Object Management – Overview

The Virtual Zone Manager collects data by:

  1. When first installed, it requests everything that can be requested from those agents that generate events (those that would normally be providers, such as MIS applications)
  2. Subscribing to events after the initial conversion

It then maintains an up-to-date copy of the data from each of these applications for every school that connects to it. It also maintains a master translation table, keeping track of authoritative records (those records where there may be more than one copy maintained and one copy has “better” data than the others).

Event Handling

When the Zone Manager receives an event, it more than likely distributes it to more than one zone.

Using a complex example to stretch the point: A learner spends part of the day in a school that is in one LA and the remainder of the day in a school that is in another LA. When an event is generated because the learner’s phone number has changed (this would be stored in the LearnerPersonal object), the “Change” event for that LearnerPersonal would be forwarded to the following zones:

  • The school zone for the school that the learner attends in the morning (the main school)
  • The school zone for the school that the learner attends in the afternoon
  • The LA zone for the school that the learner attends in the morning (the main school)
  • The LA zone for the school that the learner attends in the afternoon
  • The RBC zone to which both LA zones are connected

So, any subscribing applications connected in any of these zones would receive this event.

Request/Response Handling

When an application sends a request for an object and does not specify an agent, the Zone Manager will respond (it will be the default provider in each zone). Complete learner (workforce, contact) records will be returned in the response stream to this request.

For example, if a LearnerAttendance request is made for a particular learner, records for that learner may have been received from more than one school.
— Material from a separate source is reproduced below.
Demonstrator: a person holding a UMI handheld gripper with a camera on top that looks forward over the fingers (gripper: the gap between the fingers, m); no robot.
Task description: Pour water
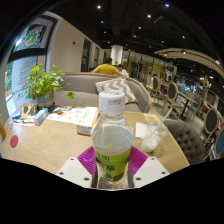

Records from all schools will be returned and the requesting application will not need to know beforehand where the records would come from.

Object Types

Objects in the UK SIF Data Model (for the sake of Managed Virtual Zones) are divided into two categories:

  • Foundational Objects – the SIF objects that represent people or things that may be represented in more than one application in the same way, but are always defined at the school level. These objects are:
    • LAInfo
    • SchoolInfo
    • LearnerPersonal
    • WorkforcePersonal
    • ContactPersonal
  • Attached Objects – these objects are “attached” to Foundational or other Attached Objects. These can originate at the school, local authority or RBC level. They include all of the other objects defined in the UK SIF specification.

Among the Foundational Objects, in any given virtual zone, more than one MIS may contain a record for the same object. For example, it is highly likely that many school systems will have a SchoolInfo record for a common school. The Zone Manager will have the responsibility for selecting one that becomes the authoritative record, or the most reliable choice that will be used for redistribution. For SchoolInfo, it should be the SchoolInfo that came from the school itself, since it would be the most reliable source for its own information.

For each of the foundational objects, there would be a distinct set of rules that determine which record becomes authoritative in the event that there were two records received for the same object from two sources. In the Managed Virtual Zone model, these rule sets are formed as a set of business rules which are governed by the governing body responsible for the operation of the software.